In early 2013, the European Commission (“EC”) launched an investigation into thirteen of the world’s largest investment banks (the predominant sellers of CDS), a data-collector, and a trade-body for their actions in the European CDS market between 2006 and 2009. The EC announced that it was investigating these entities for allegedly colluding to prevent Deutsche Börse and the Chicago Mercantile Exchange from introducing exchange-trading platforms for CDS. According to the EC’s preliminary findings, the investment banks controlling the data-collector and trade-body instructed them to only permit Deutsche Börse and the Chicago Mercantile Exchange to introduce over-the-counter platforms for CDS.
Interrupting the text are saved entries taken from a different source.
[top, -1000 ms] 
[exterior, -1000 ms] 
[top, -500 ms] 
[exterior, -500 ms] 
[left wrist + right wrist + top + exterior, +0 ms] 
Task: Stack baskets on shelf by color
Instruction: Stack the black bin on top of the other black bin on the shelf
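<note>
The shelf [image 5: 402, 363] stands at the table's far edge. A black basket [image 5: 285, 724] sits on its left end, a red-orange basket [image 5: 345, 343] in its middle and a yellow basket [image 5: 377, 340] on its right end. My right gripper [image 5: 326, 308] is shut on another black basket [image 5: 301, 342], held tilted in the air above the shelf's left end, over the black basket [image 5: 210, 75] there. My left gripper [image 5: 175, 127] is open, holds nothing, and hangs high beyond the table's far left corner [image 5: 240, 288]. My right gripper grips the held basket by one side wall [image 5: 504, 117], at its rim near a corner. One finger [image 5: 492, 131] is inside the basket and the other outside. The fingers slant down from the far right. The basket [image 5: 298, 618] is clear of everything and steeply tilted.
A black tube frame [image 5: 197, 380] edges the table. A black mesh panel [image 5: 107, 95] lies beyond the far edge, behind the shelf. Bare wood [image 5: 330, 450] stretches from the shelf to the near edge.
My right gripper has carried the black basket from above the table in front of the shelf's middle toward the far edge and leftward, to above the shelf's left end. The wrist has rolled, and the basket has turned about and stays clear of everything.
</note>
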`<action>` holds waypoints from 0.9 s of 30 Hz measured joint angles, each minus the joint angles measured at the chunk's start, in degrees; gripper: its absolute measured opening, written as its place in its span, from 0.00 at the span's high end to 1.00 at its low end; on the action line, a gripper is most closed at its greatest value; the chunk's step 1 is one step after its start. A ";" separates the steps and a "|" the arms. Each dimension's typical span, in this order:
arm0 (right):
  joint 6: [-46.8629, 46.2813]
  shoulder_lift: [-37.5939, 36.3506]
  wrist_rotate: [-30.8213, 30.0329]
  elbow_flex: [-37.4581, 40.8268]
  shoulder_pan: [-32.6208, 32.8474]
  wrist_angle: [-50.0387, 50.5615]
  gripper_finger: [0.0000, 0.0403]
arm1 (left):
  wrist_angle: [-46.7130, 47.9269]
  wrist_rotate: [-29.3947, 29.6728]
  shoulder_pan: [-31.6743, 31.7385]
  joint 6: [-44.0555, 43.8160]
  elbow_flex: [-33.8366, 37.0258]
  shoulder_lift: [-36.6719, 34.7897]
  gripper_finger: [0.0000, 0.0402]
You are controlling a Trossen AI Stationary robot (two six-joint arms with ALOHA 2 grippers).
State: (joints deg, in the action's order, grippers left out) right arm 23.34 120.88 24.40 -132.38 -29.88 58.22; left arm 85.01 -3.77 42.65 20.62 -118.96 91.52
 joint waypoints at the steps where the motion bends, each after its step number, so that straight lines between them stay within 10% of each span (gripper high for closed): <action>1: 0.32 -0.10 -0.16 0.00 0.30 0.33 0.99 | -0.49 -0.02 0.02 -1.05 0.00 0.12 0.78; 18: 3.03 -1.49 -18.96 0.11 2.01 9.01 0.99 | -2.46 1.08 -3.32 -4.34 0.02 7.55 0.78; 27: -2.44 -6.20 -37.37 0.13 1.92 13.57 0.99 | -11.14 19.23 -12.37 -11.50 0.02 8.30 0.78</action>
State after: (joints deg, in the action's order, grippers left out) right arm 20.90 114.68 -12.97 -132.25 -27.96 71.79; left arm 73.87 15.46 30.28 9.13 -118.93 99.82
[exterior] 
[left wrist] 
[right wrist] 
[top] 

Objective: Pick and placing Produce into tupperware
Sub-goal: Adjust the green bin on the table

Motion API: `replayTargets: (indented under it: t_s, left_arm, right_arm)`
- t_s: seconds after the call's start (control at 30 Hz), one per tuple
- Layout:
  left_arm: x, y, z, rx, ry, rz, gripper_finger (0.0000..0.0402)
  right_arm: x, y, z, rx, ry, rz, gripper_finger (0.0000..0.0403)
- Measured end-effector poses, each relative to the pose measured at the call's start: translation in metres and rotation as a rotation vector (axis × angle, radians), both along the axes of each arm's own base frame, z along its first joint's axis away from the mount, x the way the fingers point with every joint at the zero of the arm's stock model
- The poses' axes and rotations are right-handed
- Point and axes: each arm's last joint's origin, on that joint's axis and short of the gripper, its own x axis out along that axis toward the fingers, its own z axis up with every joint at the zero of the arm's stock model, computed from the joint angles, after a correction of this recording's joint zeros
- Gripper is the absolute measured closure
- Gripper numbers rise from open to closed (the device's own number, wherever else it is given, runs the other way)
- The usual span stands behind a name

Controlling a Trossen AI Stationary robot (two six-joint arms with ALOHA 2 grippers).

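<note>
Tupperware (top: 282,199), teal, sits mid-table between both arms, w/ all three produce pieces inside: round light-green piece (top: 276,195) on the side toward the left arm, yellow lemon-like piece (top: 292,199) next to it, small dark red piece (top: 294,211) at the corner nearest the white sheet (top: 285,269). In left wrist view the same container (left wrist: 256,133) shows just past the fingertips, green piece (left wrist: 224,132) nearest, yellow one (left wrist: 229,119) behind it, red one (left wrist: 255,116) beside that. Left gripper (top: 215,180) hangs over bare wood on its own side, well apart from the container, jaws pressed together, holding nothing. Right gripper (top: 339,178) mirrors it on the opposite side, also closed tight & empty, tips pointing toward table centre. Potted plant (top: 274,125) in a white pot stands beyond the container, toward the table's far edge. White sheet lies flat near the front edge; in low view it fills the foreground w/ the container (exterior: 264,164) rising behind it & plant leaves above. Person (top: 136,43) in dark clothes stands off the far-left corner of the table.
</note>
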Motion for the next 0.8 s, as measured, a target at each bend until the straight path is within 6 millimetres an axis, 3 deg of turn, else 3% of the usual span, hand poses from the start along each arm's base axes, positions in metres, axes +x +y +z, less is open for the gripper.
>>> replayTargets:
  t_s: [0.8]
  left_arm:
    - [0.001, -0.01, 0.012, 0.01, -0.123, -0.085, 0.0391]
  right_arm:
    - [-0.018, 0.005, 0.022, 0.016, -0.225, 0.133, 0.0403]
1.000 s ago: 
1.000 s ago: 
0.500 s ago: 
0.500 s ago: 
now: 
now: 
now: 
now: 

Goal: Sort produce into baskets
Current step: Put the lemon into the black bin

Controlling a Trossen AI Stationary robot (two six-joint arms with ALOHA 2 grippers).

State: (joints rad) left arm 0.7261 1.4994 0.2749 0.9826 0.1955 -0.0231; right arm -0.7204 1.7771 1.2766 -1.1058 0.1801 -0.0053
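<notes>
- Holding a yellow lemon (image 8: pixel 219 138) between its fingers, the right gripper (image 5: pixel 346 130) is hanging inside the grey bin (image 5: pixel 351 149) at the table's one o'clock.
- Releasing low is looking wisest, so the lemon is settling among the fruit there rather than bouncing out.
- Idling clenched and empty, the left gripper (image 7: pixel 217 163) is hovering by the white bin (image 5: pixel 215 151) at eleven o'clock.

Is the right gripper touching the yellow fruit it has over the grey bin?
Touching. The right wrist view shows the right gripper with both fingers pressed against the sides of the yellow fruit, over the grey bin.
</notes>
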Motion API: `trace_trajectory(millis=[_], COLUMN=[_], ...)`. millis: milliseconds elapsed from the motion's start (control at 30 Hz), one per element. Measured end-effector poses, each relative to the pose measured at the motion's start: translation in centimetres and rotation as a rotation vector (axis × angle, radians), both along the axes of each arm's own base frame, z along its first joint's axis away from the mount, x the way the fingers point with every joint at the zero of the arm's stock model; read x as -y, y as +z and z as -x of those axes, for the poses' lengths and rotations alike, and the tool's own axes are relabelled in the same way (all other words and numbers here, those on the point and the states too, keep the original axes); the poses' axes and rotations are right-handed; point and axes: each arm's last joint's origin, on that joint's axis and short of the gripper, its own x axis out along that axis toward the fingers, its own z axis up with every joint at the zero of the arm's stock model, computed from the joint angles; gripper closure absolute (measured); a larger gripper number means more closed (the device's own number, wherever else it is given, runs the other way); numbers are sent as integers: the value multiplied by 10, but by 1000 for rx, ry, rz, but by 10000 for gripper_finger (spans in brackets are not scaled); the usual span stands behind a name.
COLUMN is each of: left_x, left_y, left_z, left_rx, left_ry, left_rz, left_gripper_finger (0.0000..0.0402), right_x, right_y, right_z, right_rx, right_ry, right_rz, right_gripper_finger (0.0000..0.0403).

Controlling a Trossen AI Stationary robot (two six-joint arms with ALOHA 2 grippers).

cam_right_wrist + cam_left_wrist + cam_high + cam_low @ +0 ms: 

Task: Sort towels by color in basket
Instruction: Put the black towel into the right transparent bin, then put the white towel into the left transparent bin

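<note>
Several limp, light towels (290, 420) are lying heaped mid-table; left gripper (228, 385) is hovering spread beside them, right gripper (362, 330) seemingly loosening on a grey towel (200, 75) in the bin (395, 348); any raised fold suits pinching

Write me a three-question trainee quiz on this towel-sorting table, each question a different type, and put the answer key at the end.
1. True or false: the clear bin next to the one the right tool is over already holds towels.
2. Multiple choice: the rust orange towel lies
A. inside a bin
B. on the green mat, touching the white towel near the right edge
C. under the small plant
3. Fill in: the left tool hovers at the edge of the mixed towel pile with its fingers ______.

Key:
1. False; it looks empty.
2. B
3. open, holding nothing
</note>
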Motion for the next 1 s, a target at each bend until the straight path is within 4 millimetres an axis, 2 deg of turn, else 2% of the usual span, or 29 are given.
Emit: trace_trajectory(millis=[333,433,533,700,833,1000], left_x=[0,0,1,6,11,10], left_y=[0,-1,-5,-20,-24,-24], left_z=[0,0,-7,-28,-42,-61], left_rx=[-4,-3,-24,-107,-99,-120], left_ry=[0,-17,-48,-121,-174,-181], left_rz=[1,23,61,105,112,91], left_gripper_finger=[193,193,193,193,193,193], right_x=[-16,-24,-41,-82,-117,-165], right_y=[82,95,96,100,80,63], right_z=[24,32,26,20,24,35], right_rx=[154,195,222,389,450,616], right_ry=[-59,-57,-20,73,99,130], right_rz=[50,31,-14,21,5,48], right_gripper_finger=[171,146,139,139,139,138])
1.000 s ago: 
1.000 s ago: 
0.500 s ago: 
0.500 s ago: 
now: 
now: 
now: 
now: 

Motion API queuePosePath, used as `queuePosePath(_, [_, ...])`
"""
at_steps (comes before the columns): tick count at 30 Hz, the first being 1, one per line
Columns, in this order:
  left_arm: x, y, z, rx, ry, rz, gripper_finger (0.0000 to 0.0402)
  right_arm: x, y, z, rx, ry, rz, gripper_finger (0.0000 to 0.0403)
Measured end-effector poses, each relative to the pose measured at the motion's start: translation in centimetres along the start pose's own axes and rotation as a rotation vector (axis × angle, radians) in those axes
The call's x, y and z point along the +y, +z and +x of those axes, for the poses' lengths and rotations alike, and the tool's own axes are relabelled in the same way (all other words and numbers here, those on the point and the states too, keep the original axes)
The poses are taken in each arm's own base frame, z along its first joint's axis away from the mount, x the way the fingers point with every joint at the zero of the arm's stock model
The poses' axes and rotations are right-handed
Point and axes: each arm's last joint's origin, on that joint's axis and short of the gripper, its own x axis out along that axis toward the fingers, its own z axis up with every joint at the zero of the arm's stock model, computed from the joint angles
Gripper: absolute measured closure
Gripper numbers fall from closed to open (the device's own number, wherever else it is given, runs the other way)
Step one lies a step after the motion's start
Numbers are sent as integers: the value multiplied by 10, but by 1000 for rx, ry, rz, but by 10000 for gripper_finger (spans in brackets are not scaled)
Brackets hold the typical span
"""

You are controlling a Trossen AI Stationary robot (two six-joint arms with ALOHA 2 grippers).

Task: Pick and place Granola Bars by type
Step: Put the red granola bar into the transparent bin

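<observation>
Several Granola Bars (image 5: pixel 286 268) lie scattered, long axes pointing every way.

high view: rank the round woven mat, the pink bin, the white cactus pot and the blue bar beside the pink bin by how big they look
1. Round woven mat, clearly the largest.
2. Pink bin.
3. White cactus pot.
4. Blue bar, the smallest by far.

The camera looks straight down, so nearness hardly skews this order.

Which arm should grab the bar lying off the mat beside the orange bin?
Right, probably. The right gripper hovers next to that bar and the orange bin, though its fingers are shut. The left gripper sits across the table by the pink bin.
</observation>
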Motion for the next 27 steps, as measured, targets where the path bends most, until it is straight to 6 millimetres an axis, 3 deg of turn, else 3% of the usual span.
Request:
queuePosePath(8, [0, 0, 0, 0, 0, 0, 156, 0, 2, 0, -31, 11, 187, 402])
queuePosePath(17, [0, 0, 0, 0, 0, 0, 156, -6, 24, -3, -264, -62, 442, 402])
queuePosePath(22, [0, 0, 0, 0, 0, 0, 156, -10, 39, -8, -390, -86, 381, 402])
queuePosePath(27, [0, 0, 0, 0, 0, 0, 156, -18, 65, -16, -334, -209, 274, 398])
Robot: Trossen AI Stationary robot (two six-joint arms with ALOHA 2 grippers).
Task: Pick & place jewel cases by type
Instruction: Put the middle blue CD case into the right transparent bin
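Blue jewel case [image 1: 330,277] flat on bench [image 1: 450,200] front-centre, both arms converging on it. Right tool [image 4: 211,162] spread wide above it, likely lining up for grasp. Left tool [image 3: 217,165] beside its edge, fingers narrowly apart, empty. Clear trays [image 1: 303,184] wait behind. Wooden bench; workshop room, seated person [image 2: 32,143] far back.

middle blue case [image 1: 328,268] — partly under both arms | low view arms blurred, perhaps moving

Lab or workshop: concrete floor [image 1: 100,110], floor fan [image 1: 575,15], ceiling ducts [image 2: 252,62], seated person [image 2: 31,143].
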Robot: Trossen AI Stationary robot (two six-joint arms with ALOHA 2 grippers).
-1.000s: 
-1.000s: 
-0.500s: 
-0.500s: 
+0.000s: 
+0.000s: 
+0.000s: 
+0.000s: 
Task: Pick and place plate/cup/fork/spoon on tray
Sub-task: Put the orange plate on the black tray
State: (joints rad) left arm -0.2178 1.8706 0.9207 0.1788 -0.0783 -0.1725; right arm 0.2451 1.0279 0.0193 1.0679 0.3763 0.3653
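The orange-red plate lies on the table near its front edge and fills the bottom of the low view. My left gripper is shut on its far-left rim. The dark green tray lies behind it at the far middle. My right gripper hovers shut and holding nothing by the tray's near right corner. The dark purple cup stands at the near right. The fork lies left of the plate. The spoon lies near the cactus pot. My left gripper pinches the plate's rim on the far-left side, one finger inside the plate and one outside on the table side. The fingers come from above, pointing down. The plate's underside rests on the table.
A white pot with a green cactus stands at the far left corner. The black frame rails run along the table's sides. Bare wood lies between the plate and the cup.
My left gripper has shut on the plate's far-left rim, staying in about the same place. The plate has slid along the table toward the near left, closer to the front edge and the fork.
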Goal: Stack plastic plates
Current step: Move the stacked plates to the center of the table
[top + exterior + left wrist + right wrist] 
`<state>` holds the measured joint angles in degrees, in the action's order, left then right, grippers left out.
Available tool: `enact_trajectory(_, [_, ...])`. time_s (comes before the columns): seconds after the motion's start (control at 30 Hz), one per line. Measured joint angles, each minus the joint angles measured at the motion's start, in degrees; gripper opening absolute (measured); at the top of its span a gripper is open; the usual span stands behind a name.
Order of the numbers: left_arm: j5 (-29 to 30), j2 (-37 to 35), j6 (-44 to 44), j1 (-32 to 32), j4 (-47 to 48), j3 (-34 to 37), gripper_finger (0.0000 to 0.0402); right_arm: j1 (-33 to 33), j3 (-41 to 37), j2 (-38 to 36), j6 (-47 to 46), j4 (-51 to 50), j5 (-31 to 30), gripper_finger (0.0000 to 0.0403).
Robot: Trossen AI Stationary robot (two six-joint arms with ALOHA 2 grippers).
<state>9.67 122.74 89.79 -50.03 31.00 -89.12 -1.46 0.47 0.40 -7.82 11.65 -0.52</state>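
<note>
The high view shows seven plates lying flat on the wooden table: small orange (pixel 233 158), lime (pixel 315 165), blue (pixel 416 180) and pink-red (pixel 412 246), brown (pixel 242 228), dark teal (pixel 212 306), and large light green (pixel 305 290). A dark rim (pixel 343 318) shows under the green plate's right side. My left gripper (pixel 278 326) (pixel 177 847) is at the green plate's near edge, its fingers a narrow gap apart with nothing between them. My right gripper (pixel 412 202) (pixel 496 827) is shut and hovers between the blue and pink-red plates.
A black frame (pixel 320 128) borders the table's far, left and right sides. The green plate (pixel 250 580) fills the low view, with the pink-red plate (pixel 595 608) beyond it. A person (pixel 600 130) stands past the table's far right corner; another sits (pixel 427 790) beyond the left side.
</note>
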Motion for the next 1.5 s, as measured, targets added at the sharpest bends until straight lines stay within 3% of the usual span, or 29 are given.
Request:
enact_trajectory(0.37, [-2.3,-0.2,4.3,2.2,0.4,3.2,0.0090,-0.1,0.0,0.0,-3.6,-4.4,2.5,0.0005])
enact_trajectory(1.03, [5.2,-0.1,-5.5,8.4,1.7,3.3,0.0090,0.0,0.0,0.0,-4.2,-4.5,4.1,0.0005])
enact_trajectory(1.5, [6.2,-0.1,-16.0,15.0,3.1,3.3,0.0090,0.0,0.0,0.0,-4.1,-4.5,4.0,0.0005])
An April 2008 study by Deutsche Börse found that exchange-traded financial derivatives are roughly eight times less expensive than over-the-counter financial derivatives. Thus, exchange-traded CDS would have been less expensive than over-the-counter CDS, and by preventing Deutsche Börse and the Chicago Mercantile Exchange from introducing CDS exchanges, the investment banks were allegedly able to maintain artificially high profit margins on over-the-counter traded CDS.